Language Identifier List Criteria - Granularity

Wed Dec 22 09:04:41 CET 2004

Hi,

I am trying to decide what to do with the issues raised of the appropriate
level of granularity of languages to distinguish, the dependency on
application, and the criteria for inclusion and placement on the list.

There was a suggestion that languages be grouped into subsets or equivalence
classes among languages.
e.g.

>{de-CH, de-LI)
>{de-DE, de-BE, de-DK, de-LU}

"equivalence" is not the right term...

Moving to the approach of organizing the languages by region, makes the problem
more tractable, since it provides some context:

LI: de-LI, de-CH...

I suggest we need something like an ordered list and some measure of
acceptability or differentiation between each entry.

Someone looking at the list for LI will not know how different de-LI is from
de-CH, or how adequate a substitute de-CH is for de-LI. In this example, they
are (allegedly) very close.
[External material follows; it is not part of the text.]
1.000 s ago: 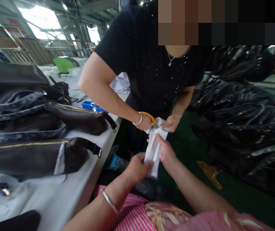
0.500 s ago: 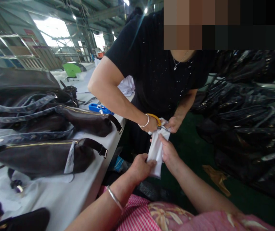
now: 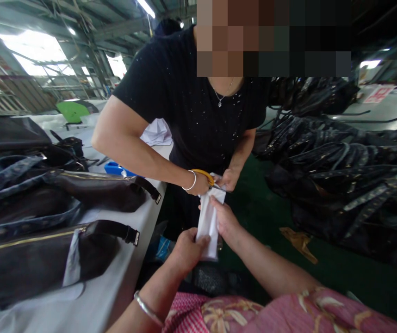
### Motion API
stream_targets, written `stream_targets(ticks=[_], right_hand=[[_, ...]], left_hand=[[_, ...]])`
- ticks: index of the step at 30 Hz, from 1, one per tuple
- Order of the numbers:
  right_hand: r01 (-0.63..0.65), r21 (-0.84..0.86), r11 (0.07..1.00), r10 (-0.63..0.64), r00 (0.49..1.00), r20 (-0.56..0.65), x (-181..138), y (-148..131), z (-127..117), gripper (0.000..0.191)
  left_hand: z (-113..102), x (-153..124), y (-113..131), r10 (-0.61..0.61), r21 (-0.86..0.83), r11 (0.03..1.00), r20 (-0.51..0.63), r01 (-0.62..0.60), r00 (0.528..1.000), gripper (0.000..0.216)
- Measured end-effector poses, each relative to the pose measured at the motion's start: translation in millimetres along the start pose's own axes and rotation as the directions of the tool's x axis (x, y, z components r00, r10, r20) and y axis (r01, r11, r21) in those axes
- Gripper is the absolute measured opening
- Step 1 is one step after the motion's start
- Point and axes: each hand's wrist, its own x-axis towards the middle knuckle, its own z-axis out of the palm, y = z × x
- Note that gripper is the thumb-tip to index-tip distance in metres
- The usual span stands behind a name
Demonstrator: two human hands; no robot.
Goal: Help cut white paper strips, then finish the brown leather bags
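A folded strip of white paper or thin sheet (image 3: 208, 226) is held between my two hands, its long side pointing away from me. My left hand (image 3: 190, 249) grips its near left edge with the thumb on top. Farther up, my right hand (image 3: 225, 216) pinches the right edge. At the far end, a co-worker's hand (image 3: 198, 184) works scissors (image 3: 206, 175) with yellow handles, the blades lying across the sheet. The co-worker's other hand (image 3: 231, 179) holds the sheet's far corner. Whether the material is paper or cloth I cannot tell.
Dark leather bags (image 3: 46, 254) with gold zips lie on the white table (image 3: 115, 273) at left. Many black bags (image 3: 351, 185) are piled at right. A tan scrap (image 3: 299, 243) lies on the green floor. The co-worker (image 3: 191, 106) stands opposite, leaning over the sheet.
The view has turned to the right, so everything sits farther left. My hands keep their hold on the white sheet, and the co-worker's scissors remain at its far end.
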Motion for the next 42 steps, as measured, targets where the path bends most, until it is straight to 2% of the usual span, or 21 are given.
stream_targets(ticks=[8,15,42], right_hand=[[0.004,0.007,1.0,-0.004,1.0,0.012,-5,1,-1,0.018],[0.018,-0.004,1.0,-0.018,0.999,0.035,-11,0,-3,0.022],[0.032,-0.012,0.999,-0.031,0.998,0.059,-11,-4,-5,0.028]], left_hand=[[-2,1,-13,-0.002,-0.015,1.0,-0.019,0.001,1.0,0.04],[-2,0,-18,0.014,-0.045,0.999,-0.005,-0.014,1.0,0.043],[1,-3,-5,0.027,-0.039,0.999,0.018,-0.026,0.999,0.043]])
There might be other suggestions which might be not
so ideal, but still a typical substitution in practice. For example:
US: en-US, en-CA, en-GB

(for the sake of argument).

Although en-GB is often considered an "international" English, it plays better
in some regions than others and a simple list doesn't give the user the
information about how similar the languages are or how acceptable the list
entries are to a user community (hands waving wildly here).

I wonder if we could use something similar to the accept-language syntax where
a "q" factor indicates some rough guide to quality, within a language group.

LI: de-LI;q=1.0, de-CH;q=0.9, de-DE;q=0.5
CH: de-CH;q=1.0, de-LI;q=0.9, de-DE;q=0.5), fr-CH, it-CH
US: (en-US;q=1.0, en-CA;q=0.8, en-GB;q=0.5), (es-US;q=1.0, es-mx;q=0.9,
es-es;q=0.5)

I have some ideas on what the q factors might be based on, but others on the
list might have better suggestions, if we agree that this approach would be
useful.

Although, I wouldn't want to list all the en, es, fr, entries with q factors,
in every region that spoke one or more of those languages.

Does this approach make sense? Is it feasible to develop the information for
such a list? Is it useful/practical?
tex